In the wake of yet another high-profile data breach, I find myself returning to a question that’s haunted me for years—long before it was a headline:
How far does responsibility extend when a company’s security failure leads, indirectly or not, to your personal loss?
For me, this isn’t an abstract debate. It’s lived experience. In fact, it’s the story I tell in my book Undermined—a personal account of how I lost $31.5 million in cryptocurrency to a SIM swap attack, and the long shadow that breach still casts over my life.
But even that headline doesn’t tell the full story.
The Attack Didn’t Start in Crypto
In both of the major thefts I endured, the breaches didn’t begin on a blockchain. They started with third-party services—companies completely outside the crypto space. Yet those same companies became the access points that attackers used to worm their way into my digital life.
- A telecom provider’s lax internal controls allowed a criminal to port my phone number.
- An email provider failed to alert me to unauthorized access.
- The very infrastructure I relied on for security—two-factor authentication—was turned against me.
By the time the attacker drained my wallets, it was already over. I didn’t lose my assets because I made a bad trade. I lost them because someone else failed to protect my identity, my access, and my data.
And that’s what still infuriates me today.
Who Is Actually Liable?
This is the hard question I’ve been wrestling with ever since:
Should companies be held accountable when their security failures contribute to a breach—even if the actual loss happens elsewhere?
Because here’s the reality: data breaches rarely happen in a vacuum.
In today’s digital ecosystem, your identity flows through dozens of platforms—banks, social networks, telecom providers, e-commerce sites, cloud services—and any one of them can become the weakest link.
So when a breach occurs, and someone uses that breach to impersonate you, steal your access, and empty your crypto wallets… shouldn’t some of that responsibility fall on the company that let it happen?
It’s like this: if someone steals a master key from your apartment building’s front office and uses it to rob your unit, are they the only criminal? Or does the building share some of the blame for not securing the key in the first place?
The Burden of Being the Victim
When I wrote Undermined, I wanted to do more than recount how my digital life was dismantled—I wanted to expose the invisible systems we trust every day. The book is as much a cybersecurity cautionary tale as it is a personal memoir. It documents how the interplay between corporate negligence, lack of accountability, and underregulated digital services created a perfect storm that cost me everything.
Since then, I’ve watched countless other victims—many of them unaware of how vulnerable they are—fall through the same cracks.
And what infuriates me most?
No one steps up. Not the telecoms. Not the email providers. Not the banks. Everyone points fingers. No one accepts blame. And victims are left cleaning up the wreckage alone.
Where Does the Chain of Responsibility End?
We have to ask hard questions about how far down the chain accountability should go.
- Is a company responsible for a breach that leads to identity theft on another platform?
- Should a telecom be liable if a SIM swap attack enables access to a crypto wallet?
- What if a cloud provider’s breach leads to compromised documents that fuel a phishing campaign?
If the answer is always “not our fault,” then we’re sending a dangerous message:
That data security doesn’t matter unless the breach happens on your platform.
But in the interconnected world we live in, that’s a lie. Data doesn’t respect corporate boundaries. Neither do attackers.
What Needs to Change?
After years of dealing with the fallout, here’s what I believe must happen:
- Third-party breach responsibility must be recognized.

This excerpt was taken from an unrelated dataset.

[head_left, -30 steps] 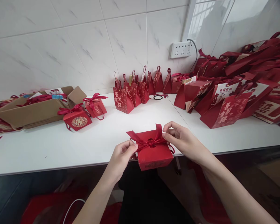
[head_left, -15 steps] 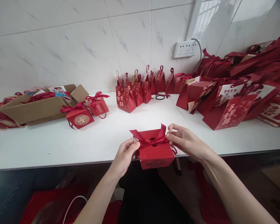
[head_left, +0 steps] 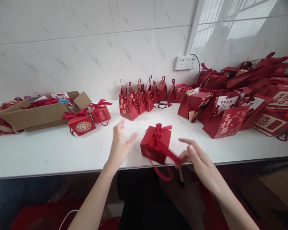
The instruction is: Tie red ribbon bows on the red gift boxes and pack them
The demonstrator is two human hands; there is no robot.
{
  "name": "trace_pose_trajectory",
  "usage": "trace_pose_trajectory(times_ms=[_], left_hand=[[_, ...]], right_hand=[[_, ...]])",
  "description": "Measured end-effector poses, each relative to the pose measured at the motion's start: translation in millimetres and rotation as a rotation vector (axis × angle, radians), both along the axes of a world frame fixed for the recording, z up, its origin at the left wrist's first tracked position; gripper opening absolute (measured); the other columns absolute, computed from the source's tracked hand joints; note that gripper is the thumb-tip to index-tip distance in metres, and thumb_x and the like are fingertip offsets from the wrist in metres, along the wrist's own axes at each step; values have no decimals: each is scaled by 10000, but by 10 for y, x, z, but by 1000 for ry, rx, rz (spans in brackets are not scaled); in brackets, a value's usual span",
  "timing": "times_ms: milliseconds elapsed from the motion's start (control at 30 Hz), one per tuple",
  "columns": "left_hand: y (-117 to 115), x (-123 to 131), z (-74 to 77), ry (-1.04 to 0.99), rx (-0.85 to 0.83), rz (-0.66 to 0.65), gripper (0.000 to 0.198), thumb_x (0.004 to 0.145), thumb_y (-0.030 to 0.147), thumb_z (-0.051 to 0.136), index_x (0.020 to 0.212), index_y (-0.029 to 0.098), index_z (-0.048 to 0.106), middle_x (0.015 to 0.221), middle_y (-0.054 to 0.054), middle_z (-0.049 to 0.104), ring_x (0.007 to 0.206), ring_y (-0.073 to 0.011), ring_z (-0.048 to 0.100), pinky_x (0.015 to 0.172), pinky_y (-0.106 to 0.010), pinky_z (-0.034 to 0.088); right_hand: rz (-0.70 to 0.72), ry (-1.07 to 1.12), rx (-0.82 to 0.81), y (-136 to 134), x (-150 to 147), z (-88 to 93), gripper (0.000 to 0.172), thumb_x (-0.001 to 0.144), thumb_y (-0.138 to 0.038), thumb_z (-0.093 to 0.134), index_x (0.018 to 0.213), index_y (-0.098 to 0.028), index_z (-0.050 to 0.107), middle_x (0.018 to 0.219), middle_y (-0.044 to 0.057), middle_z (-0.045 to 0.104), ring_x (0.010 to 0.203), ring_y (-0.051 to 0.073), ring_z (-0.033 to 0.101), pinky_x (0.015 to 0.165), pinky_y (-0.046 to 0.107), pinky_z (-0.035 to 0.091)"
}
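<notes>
A small red gift box (head_left: 147, 139) sits near the table's front edge, turned at an angle. A dark red ribbon bow (head_left: 158, 132) is tied on its top, and one long tail stretches toward the right. A red cord handle (head_left: 162, 175) hangs loosely past the front edge, blurred. My left hand (head_left: 120, 145) is open beside the box, thumb apart from the fingers, touching nothing. On the other side, my right hand (head_left: 198, 159) has its index finger stretched out. Its lower fingers are blurred by the ribbon tail; whether they touch it I cannot tell.
Two finished-looking red boxes with bows (head_left: 83, 124) stand left, before an open cardboard box (head_left: 38, 118) of red items. Several red triangular bags (head_left: 128, 107) line the back near a black ring (head_left: 162, 106). More red bags and boxes (head_left: 223, 118) pile up right, below a wall socket (head_left: 186, 63).
Both hands have let go of the bow's tails at the sides. The box has turned and now rests farther onto the table. My left hand has moved left and opened.
</notes>
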State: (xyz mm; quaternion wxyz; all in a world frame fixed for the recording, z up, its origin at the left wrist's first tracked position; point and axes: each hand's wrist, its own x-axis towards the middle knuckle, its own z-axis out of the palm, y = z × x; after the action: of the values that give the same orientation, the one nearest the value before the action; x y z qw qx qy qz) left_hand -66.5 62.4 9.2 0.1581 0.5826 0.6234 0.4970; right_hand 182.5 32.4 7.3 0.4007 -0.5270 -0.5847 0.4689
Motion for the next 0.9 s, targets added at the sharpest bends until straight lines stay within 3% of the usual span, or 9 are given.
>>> trace_pose_trajectory(times_ms=[100, 167, 233, 300, 367, 467, 667, 800, 900], left_hand=[[17, -52, 81, -61, 54, 48, 391, 828, 407, 543, 1162, 214, 483, 1299, -110, 495, 1240, -249, 450, 1037, -435, 342], [-11, -20, 106, -129, -42, -98, 344, 853, 432, 498, 1112, 207, 530, 1260, -100, 545, 1233, -237, 467, 1050, -418, 333], [-31, 61, 97, -145, -148, -255, 353, 860, 439, 490, 1124, 212, 545, 1256, -95, 562, 1229, -231, 478, 1063, -409, 317], [-25, 162, 67, -137, -212, -342, 366, 858, 429, 498, 1157, 220, 535, 1266, -90, 561, 1207, -224, 496, 1048, -394, 330], [2, 251, 42, -134, -220, -329, 346, 856, 424, 498, 1123, 207, 541, 1224, -91, 584, 1147, -217, 534, 989, -364, 380], [34, 321, 46, -91, -196, -220, 280, 839, 425, 517, 980, 187, 561, 1073, -75, 632, 987, -202, 589, 842, -310, 439], [-6, 316, 210, 43, -172, -156, 309, 844, 422, 500, 662, 180, 559, 625, 20, 574, 582, -119, 517, 582, -233, 382], [-65, 339, 330, -265, -389, -278, 371, 818, 467, 512, 611, 161, 547, 413, 36, 484, 344, -86, 426, 386, -206, 287], [-165, 399, 338, -593, -590, -447, 341, 796, 480, 527, 746, 150, 593, 419, 10, 546, 335, -125, 511, 325, -190, 291]], right_hand=[[-87, -88, 51, -94, 103, 109, 525, 880, -630, 336, 1076, -192, 551, 504, -18, 552, 470, 169, 555, 520, 292, 462], [-246, -138, 163, 2, 154, 103, 468, 875, -608, 375, 940, -193, 582, 513, -13, 532, 478, 160, 539, 518, 284, 447], [-329, -161, 305, 180, 166, 41, 405, 854, -575, 448, 902, -197, 583, 669, 33, 605, 642, 189, 603, 608, 304, 479], [-269, -133, 388, 369, 134, -38, 387, 827, -545, 507, 985, -200, 581, 961, 92, 639, 896, 229, 620, 723, 338, 498], [-137, -100, 360, 511, 73, -89, 397, 839, -530, 492, 1055, -208, 575, 1108, 103, 614, 1013, 232, 593, 801, 359, 490], [-5, -108, 258, 601, -13, -83, 387, 865, -532, 448, 971, -192, 600, 993, 82, 655, 921, 212, 611, 800, 351, 476], [25, -168, 245, 516, -101, 39, 261, 823, -448, 540, 801, -191, 580, 748, 38, 656, 703, 179, 599, 657, 306, 459], [26, -170, 326, 395, -182, 128, 176, 830, -366, 537, 891, -206, 577, 712, 14, 655, 676, 172, 602, 669, 307, 460], [107, -85, 304, 315, -239, 182, 182, 838, -330, 530, 977, -214, 540, 707, 2, 660, 641, 159, 609, 623, 283, 466]])
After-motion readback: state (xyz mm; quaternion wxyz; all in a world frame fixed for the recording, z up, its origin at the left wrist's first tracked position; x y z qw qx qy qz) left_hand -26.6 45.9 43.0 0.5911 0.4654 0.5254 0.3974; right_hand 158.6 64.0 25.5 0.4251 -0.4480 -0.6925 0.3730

Companies whose data is exploited in downstream attacks should face legal and financial accountability, just like if their systems directly caused a breach. - Default security needs to be mandatory, not optional.
Telecoms, banks, and tech companies should be held to strict standards for multi-factor authentication, identity verification, and breach response. - Transparency should be the law, not a favor.
Victims should know exactly what data was leaked, how it can be exploited, and what mitigation is being done. We shouldn’t need lawsuits to get that information. - Cross-platform liability frameworks need to exist.
Right now, each company treats your data as only their problem—until it’s not. We need legislation that recognizes the shared nature of identity and access in the cloud age. - Crypto isn’t the villain here—lack of responsibility is.
Critics like to blame crypto for enabling theft. But the truth is, crypto just exposes what has always existed: brittle systems, lazy security, and companies unwilling to own their failures.
Final Reflection
Undermined was my way of clawing back power—of reclaiming a narrative that was almost stolen from me along with my Bitcoin and DigiByte.
But the deeper I dive into these issues, the more I realize that what happened to me wasn’t rare. It was inevitable in a system designed to protect profits over people.
If we ever want to live in a world where digital freedom and decentralization can truly flourish, then the burden of trust can’t fall entirely on individuals.
It must be shared by the corporations who hold our data, our identities, and—too often—our fate.
So I’ll ask it again, not just for me, but for everyone who’s been in my shoes:
How many layers deep should accountability go?
Because right now, the layers feel endless—and the safety net is nowhere to be found.